Lincoln is dealing with this issue, too. School board members have been interested in it.

This possibility was considered when planning for the new facility in Alliance; ultimately decided against it. If you do anything jointly with the school, they become the owner of the project. In Alliance, the school is considered as part of the planning process.

Each community situation needs to be looked at individually; let's not be defensive, or appear defensive, when local politicians come up with this idea.

We need to consider people who have had unpleasant school experiences; they may be precluded from going to a public library located in a school.

When there are already two libraries, you can have real hard feelings from those who have worked on these libraries.

As we have said, it varies by each situation.

Often we use examples from other states; maybe we need to look to our own materials - for example, ask, "How are you going to meet these accreditation standards?"

Where I have seen it succeed is where there has been extensive pre-planning - money, etc.

The personalities of the two librarians are important.

In most cases it has succeeded when there has been only one librarian.

There may be some value for the Commission to come up with some way to help people through the planning process.

Don't start just with the premise that we will only look at school-public combos; do a planning process which looks at many options as part of that process.

In terms of the general criteria, Lincoln is doing something we said we shouldn't do - we are looking at combo library/park situations. Two 30,000 sq. ft. buildings. We didn't start out looking at joint use. Parks was looking for something; the library was looking for something, and their interests happened to converge.
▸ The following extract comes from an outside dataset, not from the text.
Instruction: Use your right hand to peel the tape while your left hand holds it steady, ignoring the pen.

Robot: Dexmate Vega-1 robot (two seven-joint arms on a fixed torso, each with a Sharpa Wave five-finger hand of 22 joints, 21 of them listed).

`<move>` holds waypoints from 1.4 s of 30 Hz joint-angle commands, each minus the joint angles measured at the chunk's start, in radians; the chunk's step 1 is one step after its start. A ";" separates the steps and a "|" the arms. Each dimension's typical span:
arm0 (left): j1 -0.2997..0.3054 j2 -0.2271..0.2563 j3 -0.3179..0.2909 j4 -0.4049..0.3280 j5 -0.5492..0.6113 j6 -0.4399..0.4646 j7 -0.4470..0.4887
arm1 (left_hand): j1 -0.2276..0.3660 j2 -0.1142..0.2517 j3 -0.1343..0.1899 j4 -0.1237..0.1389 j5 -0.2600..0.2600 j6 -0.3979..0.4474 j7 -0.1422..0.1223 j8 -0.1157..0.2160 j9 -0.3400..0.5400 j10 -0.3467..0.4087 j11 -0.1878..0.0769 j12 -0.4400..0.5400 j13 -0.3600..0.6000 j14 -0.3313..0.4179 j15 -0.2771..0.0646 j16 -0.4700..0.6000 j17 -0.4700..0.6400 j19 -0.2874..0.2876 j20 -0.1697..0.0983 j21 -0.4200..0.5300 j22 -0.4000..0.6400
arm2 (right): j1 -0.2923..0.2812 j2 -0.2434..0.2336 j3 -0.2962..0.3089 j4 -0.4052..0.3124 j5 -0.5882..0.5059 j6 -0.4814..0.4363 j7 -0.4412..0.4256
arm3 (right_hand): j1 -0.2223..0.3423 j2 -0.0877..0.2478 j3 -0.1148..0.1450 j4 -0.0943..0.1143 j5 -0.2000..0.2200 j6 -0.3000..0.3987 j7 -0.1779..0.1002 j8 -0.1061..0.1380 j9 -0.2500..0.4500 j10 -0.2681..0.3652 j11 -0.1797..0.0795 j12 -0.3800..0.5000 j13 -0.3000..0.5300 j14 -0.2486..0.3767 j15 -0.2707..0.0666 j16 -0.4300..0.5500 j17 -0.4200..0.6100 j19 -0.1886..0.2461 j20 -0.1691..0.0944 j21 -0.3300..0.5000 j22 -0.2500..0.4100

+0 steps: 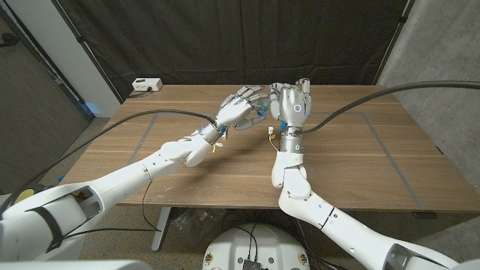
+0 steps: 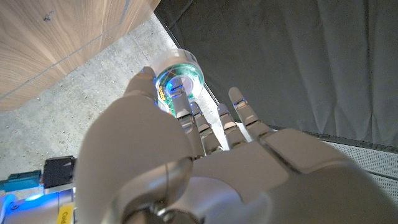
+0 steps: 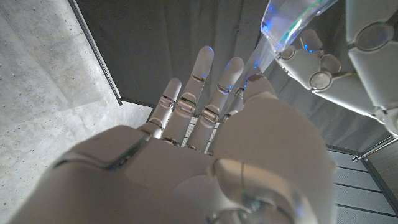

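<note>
Both hands are raised above the wooden table [image 1: 360, 161], meeting over its far middle. The left hand [image 1: 241, 107] holds the roll of tape [image 2: 178, 81] at its fingertips: in the left wrist view the thumb [image 2: 142, 84] presses one side of the clear roll with its green-tinted core, and the other fingers [image 2: 194, 118] reach up against its opposite side, lightly curled rather than clenched. The roll sits just beyond those fingertips, seen against the dark curtain [image 2: 298, 56].

The right hand [image 1: 291, 103] stands upright just beside the left, its back toward the camera in the head view. In the right wrist view its fingers [image 3: 200, 81] are extended and slightly spread, pointing up toward the curtain. The tape shows there as a clear, blue-lit curve [image 3: 286, 25] just past the thumb-side fingertips, with the left hand's fingers [image 3: 323, 68] wrapped beside it. Whether the right fingers actually pinch the tape's edge cannot be told; they lie close to it, touching or nearly so.

Cables [image 1: 150, 118] run along both arms. A white power strip [image 1: 146, 85] lies at the table's far left corner, well apart from the hands.
</note>
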 commanded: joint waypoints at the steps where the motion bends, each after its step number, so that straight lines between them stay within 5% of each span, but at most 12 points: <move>1: 0.002 0.017 0.001 -0.027 0.027 -0.019 -0.044 | 0.022 0.012 -0.004 -0.001 0.013 0.150 -0.137 0.019 0.021 -0.006 -0.001 0.011 0.012 -0.005 -0.033 -0.002 0.006 -0.003 -0.001 0.003 0.003 | 0.006 0.011 0.008 0.022 0.020 0.017 -0.072 | 0.005 0.007 0.045 0.032 0.007 0.014 0.022 0.009 0.362 0.007 0.003 0.008 0.009 0.004 -0.119 0.007 0.012 -0.005 -0.139 0.011 0.004; 25: 0.011 0.031 -0.004 -0.068 0.065 -0.046 -0.102 | 0.039 0.016 -0.042 0.003 0.066 0.164 -0.140 0.015 0.021 -0.089 0.014 0.045 0.097 -0.050 0.001 -0.006 0.048 -0.049 0.019 0.000 0.006 | 0.016 0.015 0.005 0.037 0.033 0.037 -0.129 | 0.006 0.004 0.050 0.033 0.017 0.024 0.028 0.007 0.361 0.014 0.004 0.016 0.018 0.004 -0.119 0.010 0.043 -0.008 -0.135 0.034 0.005; 28: 0.023 0.030 -0.013 -0.068 0.071 -0.019 -0.083 | 0.039 0.019 -0.047 0.005 0.071 0.151 -0.141 0.011 0.025 -0.089 0.018 0.055 0.108 -0.046 -0.005 -0.002 0.054 -0.047 0.017 0.003 0.007 | 0.009 0.019 0.014 0.038 0.035 0.056 -0.135 | 0.012 0.003 0.051 0.028 0.021 0.024 0.027 -0.001 0.349 0.019 0.001 0.023 0.028 0.013 -0.119 0.006 0.033 0.011 -0.125 0.047 0.005; 31: 0.038 0.031 -0.022 -0.070 0.071 0.008 -0.065 | 0.038 0.024 -0.051 0.009 0.075 0.142 -0.127 0.008 0.028 -0.089 0.027 0.063 0.119 -0.040 -0.009 0.002 0.059 -0.047 0.016 0.006 0.008 | -0.008 0.031 0.037 0.046 0.011 0.084 -0.128 | 0.031 -0.011 0.051 0.006 0.038 0.027 0.014 -0.023 0.306 0.022 0.000 0.010 0.009 0.052 -0.120 -0.014 -0.017 0.071 -0.086 0.080 -0.003; 35: 0.065 0.022 -0.043 -0.061 0.051 0.051 -0.010 | 0.041 0.031 -0.055 0.011 0.078 0.128 -0.111 0.005 0.032 -0.082 0.031 0.078 0.132 -0.035 -0.013 0.006 0.066 -0.040 0.013 0.012 0.010 | -0.007 0.037 0.020 0.040 -0.001 0.038 -0.112 | 0.007 -0.027 0.074 -0.012 0.076 -0.155 -0.004 -0.173 0.141 -0.058 0.010 -0.186 -0.215 0.034 -0.118 -0.158 -0.205 0.095 -0.052 0.071 -0.033; 38: 0.087 0.016 -0.062 -0.053 0.025 0.077 0.044 | 0.045 0.037 -0.057 0.013 0.077 0.112 -0.100 0.002 0.035 -0.074 0.030 0.089 0.141 -0.026 -0.019 0.011 0.072 -0.036 0.010 0.017 0.010 | -0.015 0.040 0.014 0.029 0.008 0.033 -0.117 | -0.042 -0.039 0.122 -0.018 0.039 -0.303 0.001 -0.177 0.043 -0.167 0.023 -0.325 -0.338 -0.066 -0.114 -0.222 -0.362 0.107 -0.045 0.041 -0.035; 42: 0.117 0.015 -0.086 -0.044 -0.017 0.094 0.113 | 0.051 0.043 -0.059 0.012 0.071 0.123 -0.089 0.008 0.036 -0.059 0.024 0.106 0.151 -0.011 -0.036 0.016 0.077 -0.025 -0.002 0.024 0.010 | -0.032 0.045 0.012 0.013 0.028 0.036 -0.128 | -0.108 -0.039 0.149 -0.004 -0.013 -0.424 0.019 -0.178 0.001 -0.287 0.041 -0.382 -0.402 -0.145 -0.109 -0.224 -0.463 0.113 -0.050 0.014 -0.037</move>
Look at innovative ways of funding, for example a sales tax is funding the Alliance building. Sales tax is probably the only way they are going to get some services at a respectable level. They hope at the end of the 5-year sales tax (at which point the library will be done) the population will choose to continue the funding for another project.

What about censorship problems? That could be a major issue.

We may end up with a third type of entity here - not strictly a school or public library, but something new. It may be satisfactory in some areas.

The Commission and the Systems should come out with something that is consistent, so we're both saying the same thing.

These are a variety of ways to approach this - give Nebraska examples. Do not just present school-public idea; other types of joint facilities and/or collaborative efforts could be more effective depending on the community(ies); don't limit it to school-public.

Ask that a member come up with a resolution for the Commission for recommendation.

Offer guidelines that offer options for a variety of approaches.

Make sure combinations or mergers are in this as options also.

List several scenarios so that they get beyond the school-public merger issue.

This is one of the topics at the building workshop in August.

It was moved by Wally Seiler and seconded by Stan Gardner that the following resolution be presented to the Library Commission:

The Nebraska Library Commission has an educational role to play in developing tools for libraries and community groups to use in considering ways to provide library service, within the overall context of planning.

Resolutions, Next Meeting Plans : The next meeting of the Nebraska State Advisory Council on Libraries will be held in Lincoln at the Nebraska Library Commission on September 11, 1998. Wally Seiler extended an invitation to hold the final meeting of 1998 in Alliance on December 4th.

Special thanks to Michael LaCroix and Charlie Daughtery for their hospitality.


Ken Oyer moved and Tom Schmitz seconded the motion to adjourn the meeting at 2:46 p.m.. Motion carried by acclamation.